#### Aim of the task
Output all of the material exactly; leave out no line.

#### Dataset content
- Opening Delimiter -
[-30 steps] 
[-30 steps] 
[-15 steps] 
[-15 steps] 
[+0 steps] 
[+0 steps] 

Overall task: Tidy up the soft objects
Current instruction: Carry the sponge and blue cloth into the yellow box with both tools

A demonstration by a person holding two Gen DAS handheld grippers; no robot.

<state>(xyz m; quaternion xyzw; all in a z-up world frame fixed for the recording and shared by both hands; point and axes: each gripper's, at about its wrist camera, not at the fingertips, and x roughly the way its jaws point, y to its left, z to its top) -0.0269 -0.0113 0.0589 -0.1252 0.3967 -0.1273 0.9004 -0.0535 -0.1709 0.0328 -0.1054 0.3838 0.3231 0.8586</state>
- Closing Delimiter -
#### Reply
[-30 steps] 
[-30 steps] 
[-15 steps] 
[-15 steps] 
[+0 steps] 
[+0 steps] 

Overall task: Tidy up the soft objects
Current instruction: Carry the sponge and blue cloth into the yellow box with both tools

A demonstration by a person holding two Gen DAS handheld grippers; no robot.

<state>(xyz m; quaternion xyzw; all in a z-up world frame fixed for the recording and shared by both hands; point and axes: each gripper's, at about its wrist camera, not at the fingertips, and x roughly the way its jaws point, y to its left, z to its top) -0.0269 -0.0113 0.0589 -0.1252 0.3967 -0.1273 0.9004 -0.0535 -0.1709 0.0328 -0.1054 0.3838 0.3231 0.8586</state>

No further answer is expected.